Голос его зазвенел. И прекрасен, и страшен был царь в эти мгновения. Горели его глаза, ноздри раздувались, вздрагивали губы, высоко вздымалась богатырская грудь.
Наконец, поборов себя могучим усилием воли, Петр взялся за книгу. Ветер теребил занавески на окне, ветки шуршали глухо. Царь насторожился: до его чуткого слуха донесся отдаленный говор, и ему показалось, что голоса все приближаются и что скрипнула приворотная калитка. Страх холодком пробежал по спине. Петр выглянул во двор. Было темно, веяло прохладой, из пасторского сада лился аромат цветов. В саду стояла ночная тишина, слышался только шелест листьев под легким налетевшим ветерком.
— Причудилось, надо быть, мне, — промолвил царь, — никого там нет. — Да и кому быть? Сестра Софья сюда своих соглядатаев послать не осмелится… Ох, сестра, сестра! — он нахмурился, вспомнив про правительницу, но, опять подавив в себе закипавшее чувство, махнул рукой и подошел к завешенному углу.
Отдернул занавеску, за ней оказался прекрасно собранный человеческий костяк, установленный во весь рост на широкой подножке. Глазные и носовые впадины зияли на его белой кости. Беззубый рот был раздвинут, и казалось, что эта страшная мертвая голова улыбается царю, кости-руки были протянуты вперед, словно скелет хотел обнять Петра.
— Не шути, брат, — пробормотал государь и, взяв костяк, перенес его к столу. Сел сам и развернул одну из книг. Перелистав несколько страниц и найдя нужное ему место, он поднял и укрепил подставкой одну из рук скелета так, что она приняла нужное положение, повозился с его костяной ногою, стал повторять урок, вприщурочку глядя на скелет, лишь изредка заглядывая в учебник:
— Сие есть локтевая кость, сие — лучевая, сие — голень, вот малая берцовая, вот копчиковый отросток…
Царь увлекся. Время летело незаметно. Наконец, закончив, Петр, придал скелету прежнее положение, поставил костяк пред глазами, а сам закурил трубку с длинным чубуком: напряженно работавший мозг требовал взбодрения.

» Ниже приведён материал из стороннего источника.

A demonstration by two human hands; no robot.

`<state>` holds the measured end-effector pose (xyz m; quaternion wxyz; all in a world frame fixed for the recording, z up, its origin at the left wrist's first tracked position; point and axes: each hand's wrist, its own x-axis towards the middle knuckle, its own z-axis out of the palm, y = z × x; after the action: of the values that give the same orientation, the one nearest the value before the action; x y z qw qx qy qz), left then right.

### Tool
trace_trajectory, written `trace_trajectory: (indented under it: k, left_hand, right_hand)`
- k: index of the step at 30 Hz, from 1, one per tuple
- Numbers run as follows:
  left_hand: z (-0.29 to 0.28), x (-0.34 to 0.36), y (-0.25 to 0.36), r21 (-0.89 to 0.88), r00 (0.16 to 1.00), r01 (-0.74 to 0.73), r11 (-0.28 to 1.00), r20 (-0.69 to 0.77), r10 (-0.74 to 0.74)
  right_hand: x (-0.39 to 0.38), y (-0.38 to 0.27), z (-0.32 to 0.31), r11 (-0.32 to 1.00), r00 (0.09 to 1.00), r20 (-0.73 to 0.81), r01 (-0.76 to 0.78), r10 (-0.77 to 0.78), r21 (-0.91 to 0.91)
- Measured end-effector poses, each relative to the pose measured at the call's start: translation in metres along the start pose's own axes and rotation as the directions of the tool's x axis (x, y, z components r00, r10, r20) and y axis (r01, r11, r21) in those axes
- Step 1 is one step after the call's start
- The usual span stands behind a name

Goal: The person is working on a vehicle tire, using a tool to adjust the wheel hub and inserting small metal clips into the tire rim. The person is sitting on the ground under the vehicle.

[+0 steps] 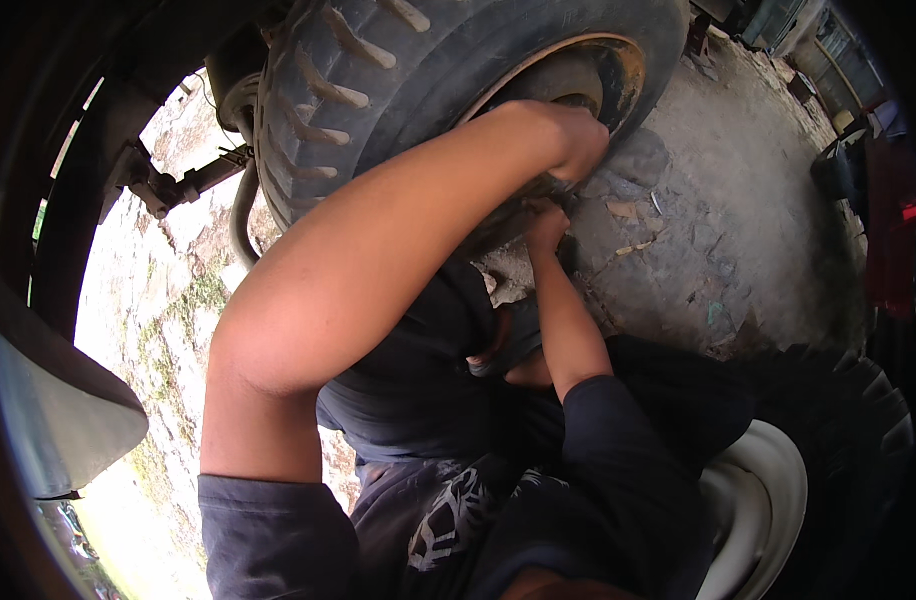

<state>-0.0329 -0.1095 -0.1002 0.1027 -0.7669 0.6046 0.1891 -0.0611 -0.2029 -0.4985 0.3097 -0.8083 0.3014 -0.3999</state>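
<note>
A large black tyre (408, 110) with thick tread lugs fills the top middle, around a rusty wheel rim (633, 70). Inside the rim sits a dull round hub (568, 80). Stretched across the tyre is my left arm, and my left hand (581, 142) is curled closed in front of the rim's lower right part. Whatever its fingers grip is hidden. Just below it, my right hand (546, 224) makes a fist by the wheel's lower edge. What that hand holds, if anything, is too dark and small to make out.
Dusty ground (758, 200) with scraps of litter spreads to the right. At the lower right is another tyre (828, 420) with a cream rim (783, 470). A metal linkage (163, 190) and a curved pipe (243, 215) lie left of the wheel. A grey panel (68, 420) juts in at far left.
</note>
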Motion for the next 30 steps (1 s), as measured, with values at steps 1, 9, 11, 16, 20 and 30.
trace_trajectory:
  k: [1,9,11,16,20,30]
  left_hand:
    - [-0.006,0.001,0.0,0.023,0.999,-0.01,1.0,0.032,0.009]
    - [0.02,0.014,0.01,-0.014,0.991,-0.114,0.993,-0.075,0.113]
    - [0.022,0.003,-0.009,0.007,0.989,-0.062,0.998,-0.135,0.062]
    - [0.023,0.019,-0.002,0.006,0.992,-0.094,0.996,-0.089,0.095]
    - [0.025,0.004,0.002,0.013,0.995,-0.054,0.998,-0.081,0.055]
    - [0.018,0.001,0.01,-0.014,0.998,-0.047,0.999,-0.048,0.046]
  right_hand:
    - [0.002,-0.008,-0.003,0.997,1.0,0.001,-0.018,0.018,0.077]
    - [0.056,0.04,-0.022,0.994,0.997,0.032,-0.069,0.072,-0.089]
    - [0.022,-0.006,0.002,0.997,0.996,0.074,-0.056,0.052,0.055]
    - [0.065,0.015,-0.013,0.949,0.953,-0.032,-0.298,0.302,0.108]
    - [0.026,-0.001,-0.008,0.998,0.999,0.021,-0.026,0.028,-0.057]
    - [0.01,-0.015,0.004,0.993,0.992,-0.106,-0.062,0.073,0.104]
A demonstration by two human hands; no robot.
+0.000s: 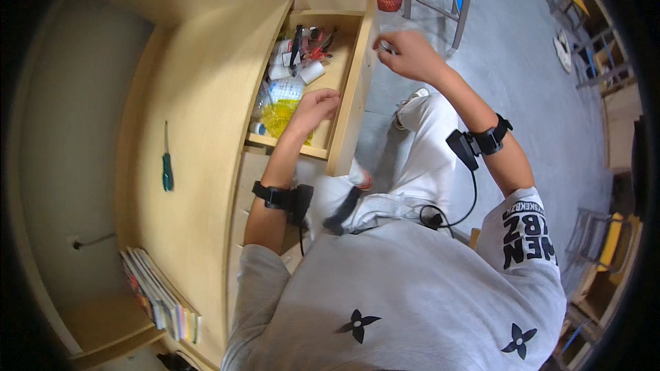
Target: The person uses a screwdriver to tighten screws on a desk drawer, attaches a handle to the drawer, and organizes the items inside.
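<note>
yellow crinkly bag (280, 118) in the open wooden drawer (354, 89) looks light, soft and slippery, best pinched at a loose edge, as the left hand (313, 108) rests curled over it while the right hand (407, 53) pinches a small pale object (386, 46) in narrow fingers.

The small pale object (386, 47) pinched in the right hand (410, 55) is too blurred to identify (upper centre); the left hand (315, 108) hides part of the yellow crinkled bag (280, 117).
</note>
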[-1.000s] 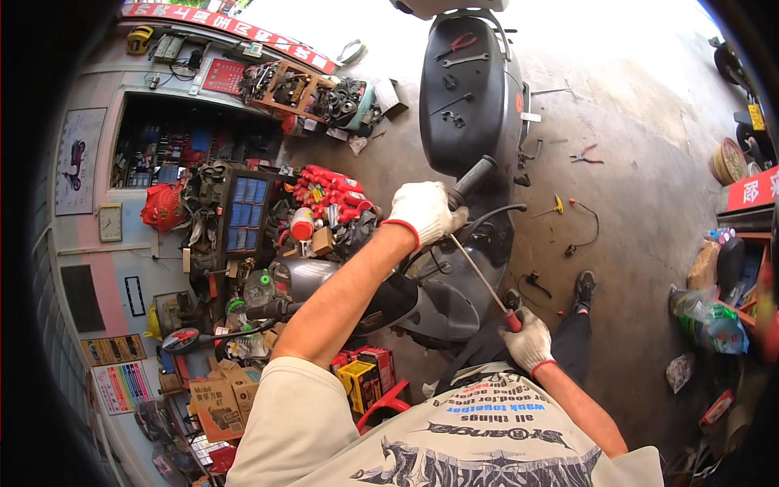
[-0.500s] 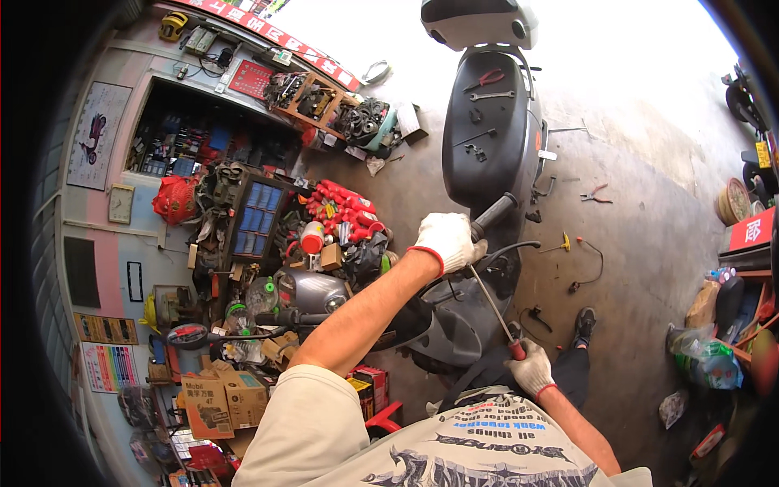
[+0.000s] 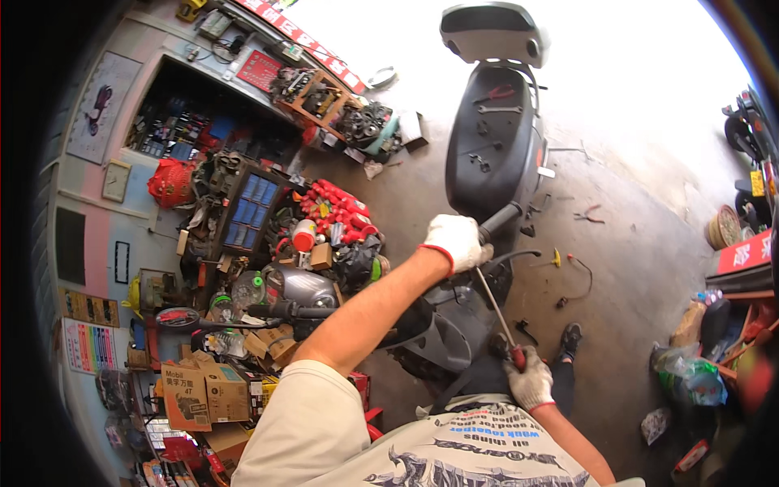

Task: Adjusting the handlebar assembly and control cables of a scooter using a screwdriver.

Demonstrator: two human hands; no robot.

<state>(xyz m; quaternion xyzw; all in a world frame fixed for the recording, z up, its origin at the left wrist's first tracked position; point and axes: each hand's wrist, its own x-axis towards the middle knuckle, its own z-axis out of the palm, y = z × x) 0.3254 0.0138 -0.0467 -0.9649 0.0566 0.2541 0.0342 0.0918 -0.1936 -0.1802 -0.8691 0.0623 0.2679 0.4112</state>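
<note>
My left hand [image 3: 456, 243], in a white knit glove with a red cuff, is closed around the inner end of the scooter's handlebar. The black rubber grip [image 3: 501, 219] sticks out beyond it, and the brake lever [image 3: 515, 255] curves away below. In my gloved right hand [image 3: 530, 381] is the red handle of a long screwdriver [image 3: 493, 307]. Its steel shaft slants up to the handlebar just under my left hand, which hides the tip. Behind the handlebar stretches the dark scooter seat [image 3: 479, 178], bearing red-handled pliers [image 3: 501, 92], a wrench [image 3: 500, 109] and small dark parts.
On the concrete floor to the right lie pliers [image 3: 590, 215], a yellow-handled tool [image 3: 556, 258] and a cable [image 3: 588, 280]. Red bottles [image 3: 333, 207], cardboard boxes [image 3: 185, 398] and a second scooter's mirror [image 3: 180, 317] crowd the left. Bagged items [image 3: 690, 377] stand at the right.
The view has tilted slightly, shifting the whole scene. My right hand sits a little lower and has turned somewhat on the screwdriver handle. My left hand keeps its place on the handlebar.
</note>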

Петр курил истово, и клубы табачного дыма носились над его головой, окутывая и его, и стоявший пред ним скелет — мрачноватая картина! Но венценосный ученик не обращал на это внимания. По временам он отрывался от книги, склонялся к скелету, трогал его, повертывал, похрустывал косточками, давно уже высушенными, и чудилось: слушает, понимает его безмолвный приятель…
А ветки за окнами шевельнулись сильнее. Стрельцы Кочет и Телепень промелькнули в калиточку пасторского дома. Телепень бодрился, держался на ногах достаточно твердо, бормотал, себя успокаивая:
— А что, брат, ведь хорошо я придумал? Ведь верно, хорошо?
— Чего уже лучше! — насмешливо ответил Кочет. — Вот как хозяева надают в загорбок, совсем чудесно будет.